● THE TASK
The answer should be each line of the records that contains the word "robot"; please copy them all.

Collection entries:
________________________
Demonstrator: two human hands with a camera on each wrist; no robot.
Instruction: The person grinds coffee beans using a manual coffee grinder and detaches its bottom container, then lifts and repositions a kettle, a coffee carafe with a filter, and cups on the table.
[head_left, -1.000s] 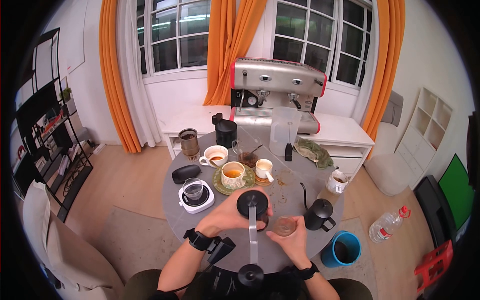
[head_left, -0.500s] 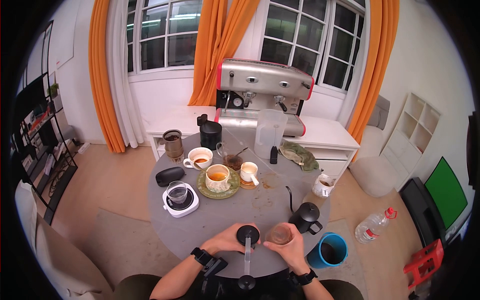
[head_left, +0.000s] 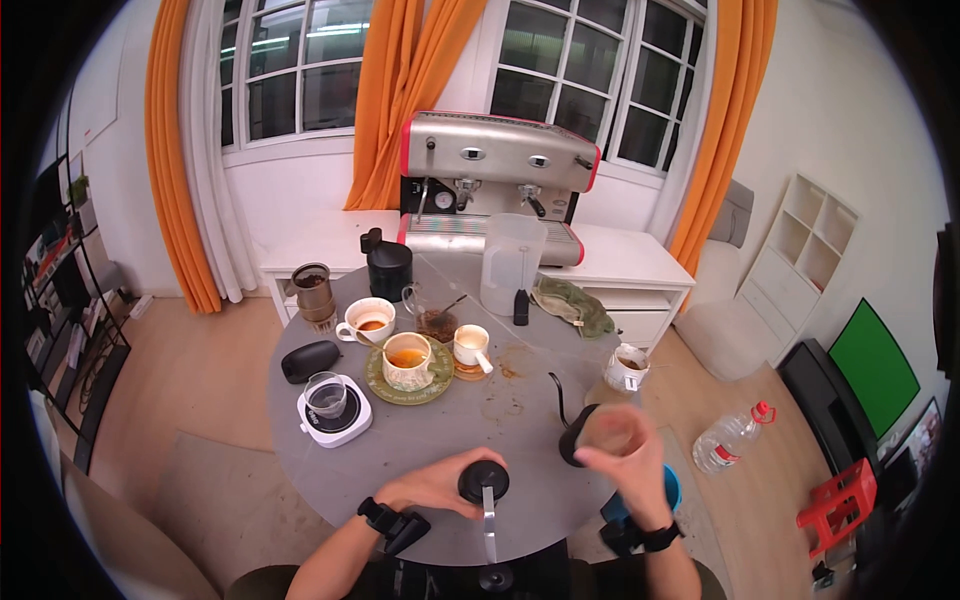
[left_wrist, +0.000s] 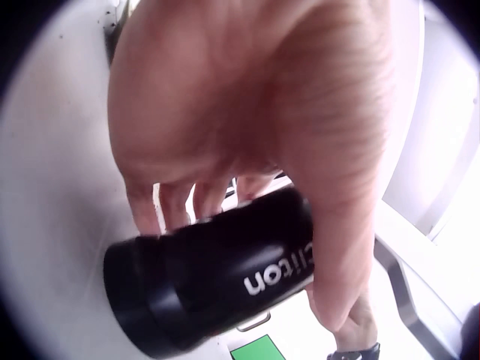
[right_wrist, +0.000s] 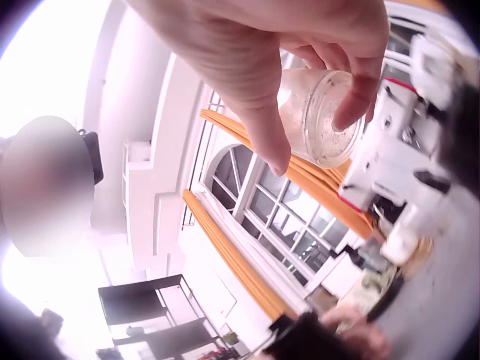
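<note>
My left hand (head_left: 432, 486) grips a black hand coffee grinder (head_left: 484, 482) by its body, near the front edge of the table. The grinder's crank handle (head_left: 489, 525) points toward me. In the left wrist view, fingers and thumb wrap round the grinder (left_wrist: 217, 274), which has white lettering on its side. My right hand (head_left: 640, 470) holds a small clear cup (head_left: 606, 430), raised at the right and overlapping the black gooseneck kettle (head_left: 572, 440). Brownish specks cling to the inside of the cup (right_wrist: 322, 120) in the right wrist view, where thumb and fingers pinch it.
On the grey table (head_left: 420, 430) stand a white scale (head_left: 350, 425) with a glass on it, a green saucer (head_left: 430, 392) bearing a cup, and several other cups. A blue bucket (head_left: 673, 488) is below the right edge. An espresso machine (head_left: 500, 155) stands behind.
My right hand has carried the clear cup up and to the right, away from the grinder. The left hand still holds the grinder. The head view has turned slightly right.
</note>
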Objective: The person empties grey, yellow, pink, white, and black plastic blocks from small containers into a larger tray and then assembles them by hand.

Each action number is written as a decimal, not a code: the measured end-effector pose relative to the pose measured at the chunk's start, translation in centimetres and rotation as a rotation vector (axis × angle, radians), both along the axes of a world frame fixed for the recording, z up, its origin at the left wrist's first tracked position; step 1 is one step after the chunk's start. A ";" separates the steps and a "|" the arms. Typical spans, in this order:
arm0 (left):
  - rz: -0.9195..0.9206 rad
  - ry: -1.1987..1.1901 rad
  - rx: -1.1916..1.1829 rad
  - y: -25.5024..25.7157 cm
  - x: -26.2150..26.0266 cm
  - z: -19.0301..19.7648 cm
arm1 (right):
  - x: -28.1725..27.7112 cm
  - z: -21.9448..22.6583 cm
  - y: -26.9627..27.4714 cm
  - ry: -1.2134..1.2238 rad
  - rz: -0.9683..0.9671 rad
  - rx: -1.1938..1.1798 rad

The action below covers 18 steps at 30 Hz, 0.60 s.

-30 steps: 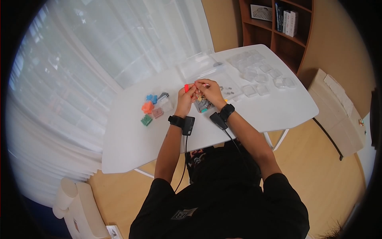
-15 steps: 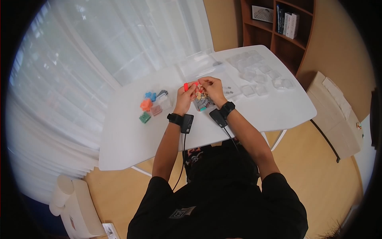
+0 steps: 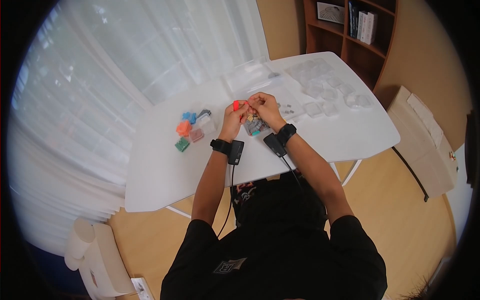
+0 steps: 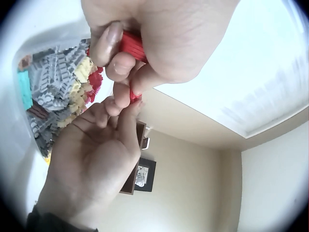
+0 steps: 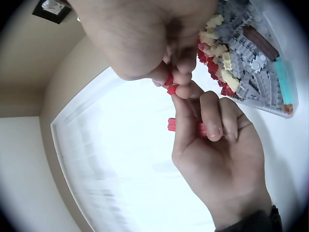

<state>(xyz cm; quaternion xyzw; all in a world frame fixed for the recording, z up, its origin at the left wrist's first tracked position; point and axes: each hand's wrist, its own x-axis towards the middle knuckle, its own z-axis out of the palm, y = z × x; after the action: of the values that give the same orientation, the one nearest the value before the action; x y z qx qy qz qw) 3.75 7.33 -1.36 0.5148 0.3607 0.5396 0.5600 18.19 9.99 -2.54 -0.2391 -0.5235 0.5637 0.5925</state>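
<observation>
My left hand (image 3: 233, 120) curls its fingers around a short stack of red bricks (image 5: 172, 124). With its thumb and fingertip it also pinches a small red brick (image 4: 135, 96). My right hand (image 3: 265, 110) meets it there, fingertips pinching a small red piece (image 5: 168, 81) against that brick. Fingers hide most of both small pieces. Just below the hands stands a clear bin (image 5: 288, 115) of loose bricks: grey bricks (image 4: 53, 72), cream bricks (image 5: 227, 62), red bricks (image 5: 208, 65), and a turquoise brick (image 4: 25, 89) near one end.
Left on the white table (image 3: 160, 175) sit blue bricks (image 3: 189, 118), an orange block (image 3: 183, 128), a green block (image 3: 182, 144) and a clear box with dark red bricks (image 3: 196, 134). Several clear containers (image 3: 314, 110) spread over the right side. A large clear box (image 3: 250, 77) lies behind.
Both hands stay together over the bin, with small shifts of the fingers. The left hand's red stack shows more upright now. The head view has shifted slightly.
</observation>
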 end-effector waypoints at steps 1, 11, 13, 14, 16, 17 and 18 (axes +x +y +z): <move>0.000 0.001 -0.001 0.1 -0.1 0.0 | 0.2 0.0 0.0 0.009 0.040 -0.020; 0.023 -0.030 0.042 -0.4 0.4 0.4 | -0.9 -0.2 0.4 -0.059 -0.372 0.243; 0.032 -0.016 0.045 -0.4 0.4 0.4 | -0.8 -0.1 0.0 -0.118 -0.166 0.085; 0.033 -0.021 0.047 -0.4 0.4 0.3 | -0.6 0.1 -0.1 -0.118 -0.166 0.084; 0.035 -0.025 0.049 -0.3 0.3 0.2 | -0.2 0.6 -0.5 -0.110 -0.091 -0.005; 0.009 -0.042 0.036 -0.3 0.3 0.2 | -0.2 0.5 -0.5 -0.110 -0.091 -0.005; -0.017 -0.059 0.021 -0.2 0.3 0.2 | -0.2 0.5 -0.5 -0.090 -0.088 -0.001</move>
<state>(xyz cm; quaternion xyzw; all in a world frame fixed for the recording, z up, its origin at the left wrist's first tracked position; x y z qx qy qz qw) 4.04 7.09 -1.12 0.5075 0.3339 0.5538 0.5694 18.03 9.52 -2.06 -0.2871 -0.5384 0.5258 0.5926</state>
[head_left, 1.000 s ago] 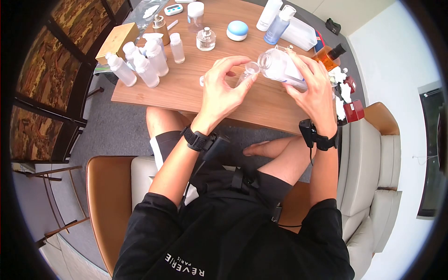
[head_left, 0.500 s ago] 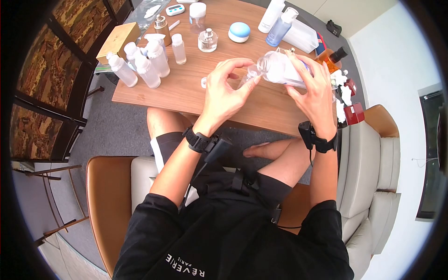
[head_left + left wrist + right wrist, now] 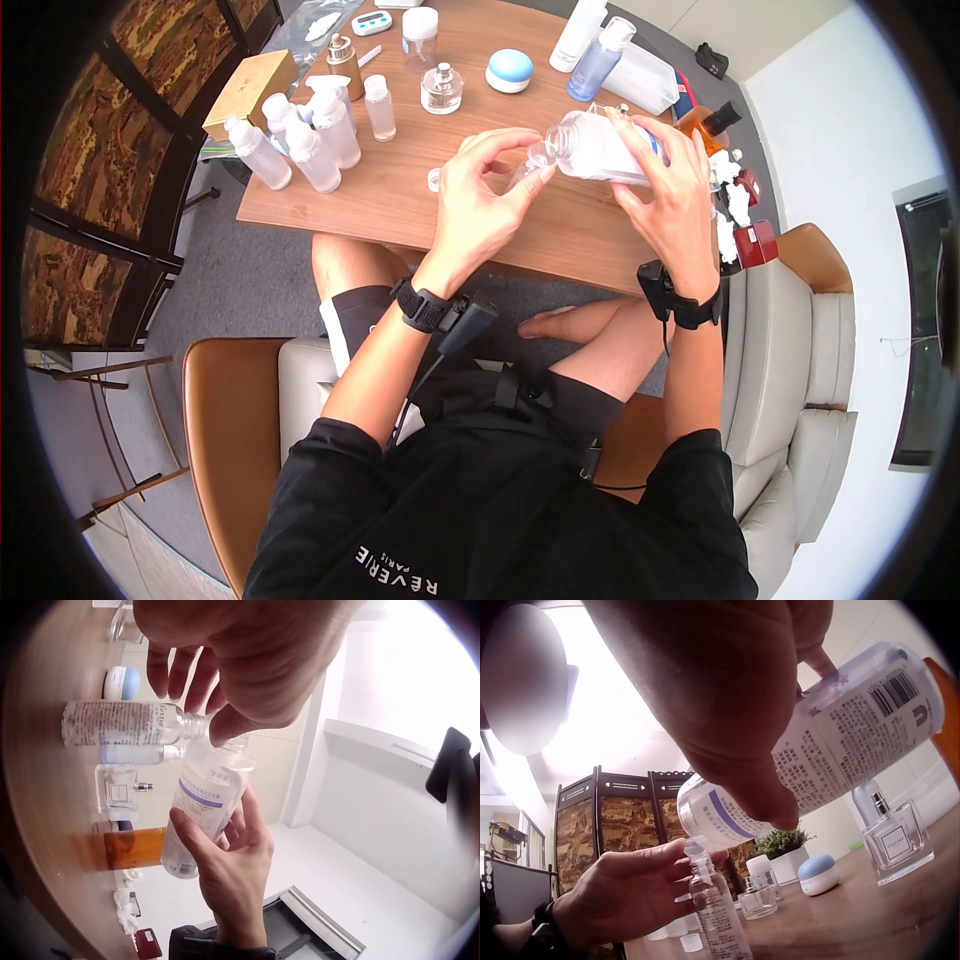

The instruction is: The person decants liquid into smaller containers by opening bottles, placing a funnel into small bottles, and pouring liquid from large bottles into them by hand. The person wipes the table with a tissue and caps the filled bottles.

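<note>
My right hand (image 3: 665, 185) grips a large clear bottle with a white and purple label (image 3: 603, 146), tilted steeply with its mouth toward the left. In the right wrist view that large bottle (image 3: 847, 735) meets a small clear piece (image 3: 695, 847) on the neck of a slim, upright printed bottle (image 3: 718, 911). The left hand (image 3: 485, 190) pinches at this neck with thumb and fingers. In the left wrist view the slim bottle (image 3: 120, 724) stands on the table beneath the left hand (image 3: 240, 660). Whether liquid flows cannot be told.
Several frosted bottles (image 3: 315, 160) and a cardboard box (image 3: 250, 93) stand at the table's left. Behind are a glass perfume bottle (image 3: 441, 89), a blue-lidded jar (image 3: 509, 71) and a blue pump bottle (image 3: 600, 62). A white cap (image 3: 434, 180) lies left of my left hand; an amber bottle (image 3: 708, 122) stands right.
The large bottle has tipped slightly and shifted a little left, its mouth now closer over the slim bottle's neck. Both hands keep their holds.
</note>
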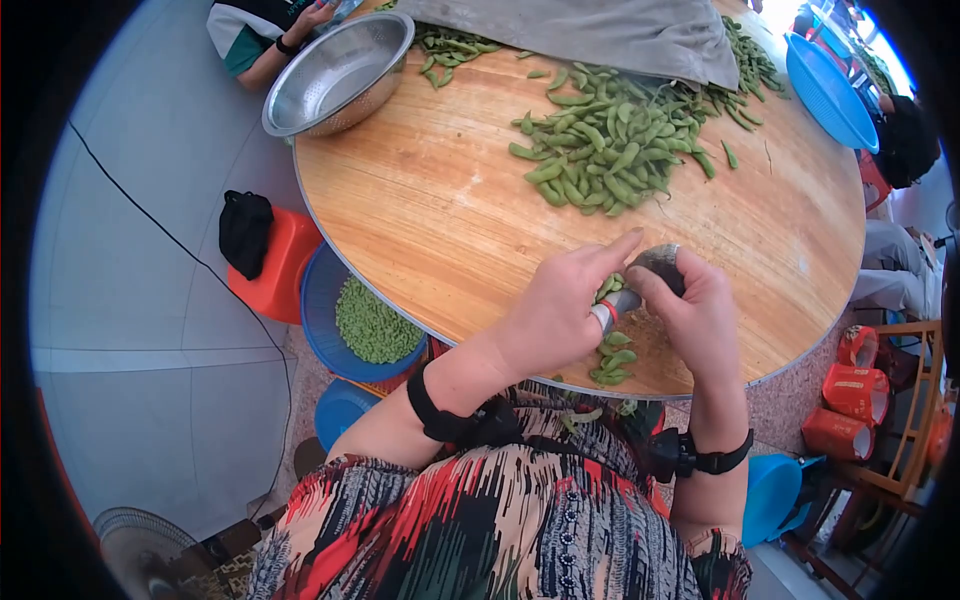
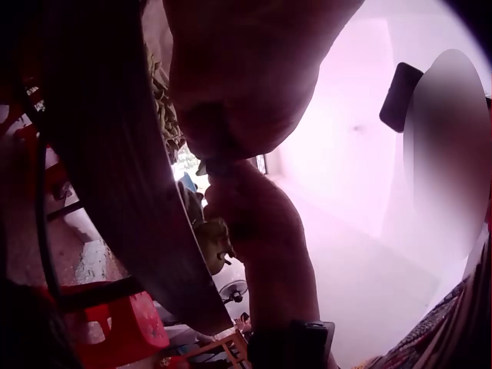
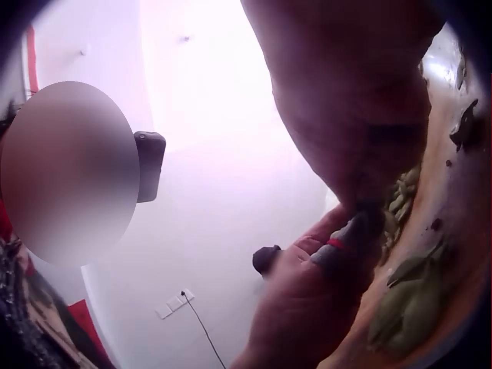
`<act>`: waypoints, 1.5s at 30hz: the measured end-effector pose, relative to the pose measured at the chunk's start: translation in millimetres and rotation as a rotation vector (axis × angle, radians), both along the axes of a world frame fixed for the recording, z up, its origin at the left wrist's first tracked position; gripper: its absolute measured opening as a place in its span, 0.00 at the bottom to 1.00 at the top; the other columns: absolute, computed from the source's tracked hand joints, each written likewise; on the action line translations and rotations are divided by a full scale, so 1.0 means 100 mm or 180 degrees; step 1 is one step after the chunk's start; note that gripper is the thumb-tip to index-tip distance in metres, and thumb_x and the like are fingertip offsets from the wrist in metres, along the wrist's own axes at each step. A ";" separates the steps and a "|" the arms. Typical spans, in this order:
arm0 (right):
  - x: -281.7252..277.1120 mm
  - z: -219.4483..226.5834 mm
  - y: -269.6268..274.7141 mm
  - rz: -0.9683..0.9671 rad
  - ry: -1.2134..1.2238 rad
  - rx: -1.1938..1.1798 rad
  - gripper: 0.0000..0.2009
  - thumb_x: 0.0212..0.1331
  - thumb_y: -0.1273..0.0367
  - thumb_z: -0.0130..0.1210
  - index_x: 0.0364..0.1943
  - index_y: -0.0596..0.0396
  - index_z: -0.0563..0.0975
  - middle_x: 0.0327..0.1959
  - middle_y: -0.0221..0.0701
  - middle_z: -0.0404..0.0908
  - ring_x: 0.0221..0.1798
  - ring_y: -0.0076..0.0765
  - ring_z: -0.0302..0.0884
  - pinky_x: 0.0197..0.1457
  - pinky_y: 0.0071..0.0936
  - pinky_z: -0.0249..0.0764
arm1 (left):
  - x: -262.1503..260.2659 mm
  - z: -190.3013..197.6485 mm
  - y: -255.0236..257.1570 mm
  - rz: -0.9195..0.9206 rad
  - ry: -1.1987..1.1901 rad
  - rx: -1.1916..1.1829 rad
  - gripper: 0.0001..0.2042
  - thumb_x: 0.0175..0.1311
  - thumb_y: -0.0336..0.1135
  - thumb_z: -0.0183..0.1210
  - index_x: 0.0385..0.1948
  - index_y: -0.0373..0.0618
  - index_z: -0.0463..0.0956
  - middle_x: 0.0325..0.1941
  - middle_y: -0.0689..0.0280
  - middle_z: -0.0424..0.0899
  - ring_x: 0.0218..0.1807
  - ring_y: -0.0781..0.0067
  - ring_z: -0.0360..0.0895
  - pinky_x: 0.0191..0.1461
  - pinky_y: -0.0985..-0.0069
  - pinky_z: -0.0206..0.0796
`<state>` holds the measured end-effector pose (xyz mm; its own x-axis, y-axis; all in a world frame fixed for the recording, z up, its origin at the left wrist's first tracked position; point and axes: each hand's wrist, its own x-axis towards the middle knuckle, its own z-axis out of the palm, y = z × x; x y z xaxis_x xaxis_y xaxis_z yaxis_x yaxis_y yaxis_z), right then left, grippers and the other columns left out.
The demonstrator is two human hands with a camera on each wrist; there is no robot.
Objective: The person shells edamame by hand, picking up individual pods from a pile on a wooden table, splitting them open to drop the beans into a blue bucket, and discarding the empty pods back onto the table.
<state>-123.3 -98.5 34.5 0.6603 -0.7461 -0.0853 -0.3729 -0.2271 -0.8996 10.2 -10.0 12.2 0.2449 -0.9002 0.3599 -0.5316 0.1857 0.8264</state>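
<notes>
My left hand (image 1: pixel 565 305) is over the near edge of the wooden table, its index finger stretched toward the right hand. A grey covering with a red band (image 3: pixel 336 243) wraps one of its fingers. My right hand (image 1: pixel 703 315) meets it, thumb and bent fingers drawn together beside a dark rounded covering (image 1: pixel 662 262) at the fingertips. Green soybean pods (image 1: pixel 609 286) show in the gap at the left hand, and several more pods (image 1: pixel 614 358) lie below on the table. What the fingertips hold is hidden; I cannot tell whether it is a pod.
A pod heap (image 1: pixel 610 145) lies mid-table (image 1: pixel 430 220), near a grey cloth (image 1: pixel 590 35). A steel colander (image 1: pixel 345 75) stands at the left edge, a blue basket (image 1: pixel 830 95) at the right. Shelled beans (image 1: pixel 375 325) fill a blue basin (image 1: pixel 318 310) below, beside a red stool (image 1: pixel 285 265).
</notes>
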 end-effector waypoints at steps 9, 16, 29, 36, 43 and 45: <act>-0.06 -0.12 0.00 0.0059 -0.1785 0.3826 0.08 0.57 0.65 0.54 0.34 0.54 0.72 0.15 0.18 0.65 0.13 0.08 0.51 0.13 0.09 0.45 | 0.13 -0.03 0.01 -0.0734 -0.0284 -0.1030 0.22 0.45 0.19 0.58 0.47 0.44 0.74 0.30 0.60 0.78 0.31 0.66 0.77 0.33 0.76 0.69; 0.03 -0.18 -0.30 -0.0252 -0.0676 0.0912 0.08 0.57 0.66 0.54 0.30 0.58 0.74 0.16 0.25 0.70 0.16 0.20 0.64 0.18 0.19 0.58 | 0.26 -0.04 0.10 0.0130 0.2901 0.0419 0.09 0.56 0.23 0.50 0.39 0.41 0.73 0.31 0.67 0.77 0.29 0.84 0.72 0.29 0.90 0.64; -0.16 -0.01 -1.44 -0.0634 0.0606 -0.0592 0.14 0.54 0.63 0.54 0.37 0.59 0.76 0.24 0.30 0.76 0.27 0.29 0.72 0.32 0.25 0.69 | 2.23 -1.27 2.29 0.2953 -0.0301 0.1338 0.15 0.58 0.25 0.52 0.48 0.39 0.71 0.48 0.56 0.73 0.40 0.74 0.72 0.43 0.82 0.65; 0.04 -0.28 -1.46 -0.0116 0.0934 -0.2324 0.12 0.49 0.66 0.56 0.31 0.62 0.73 0.26 0.48 0.76 0.33 0.56 0.74 0.35 0.41 0.69 | 1.62 -0.29 1.58 0.2757 0.0147 0.0009 0.14 0.56 0.22 0.50 0.46 0.40 0.73 0.42 0.62 0.74 0.36 0.79 0.71 0.37 0.85 0.64; -0.22 -0.06 -0.50 0.0101 0.0979 -0.2206 0.08 0.50 0.69 0.54 0.27 0.62 0.72 0.22 0.47 0.75 0.26 0.51 0.75 0.29 0.42 0.68 | 0.41 0.23 0.53 0.0305 0.2037 0.0782 0.12 0.59 0.25 0.53 0.45 0.41 0.74 0.34 0.71 0.76 0.31 0.88 0.70 0.33 0.87 0.63; -0.25 0.04 -0.31 -0.0339 0.0466 -0.0483 0.09 0.53 0.66 0.55 0.28 0.59 0.74 0.17 0.36 0.74 0.16 0.33 0.70 0.20 0.28 0.63 | 0.18 0.10 0.27 -0.0180 0.2273 0.0801 0.14 0.60 0.30 0.54 0.48 0.43 0.73 0.33 0.73 0.76 0.24 0.91 0.65 0.25 0.92 0.54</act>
<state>-148.0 -129.8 39.0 0.5660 -0.8225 -0.0557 -0.5259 -0.3082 -0.7927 27.8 16.5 21.8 0.2924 -0.9524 -0.0866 0.1532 -0.0427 0.9873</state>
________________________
● EXERCISE RESPONSE
Demonstrator: two human hands with a camera on each wrist; no robot.
The demonstrator is two human hands with a camera on each wrist; there is no robot.

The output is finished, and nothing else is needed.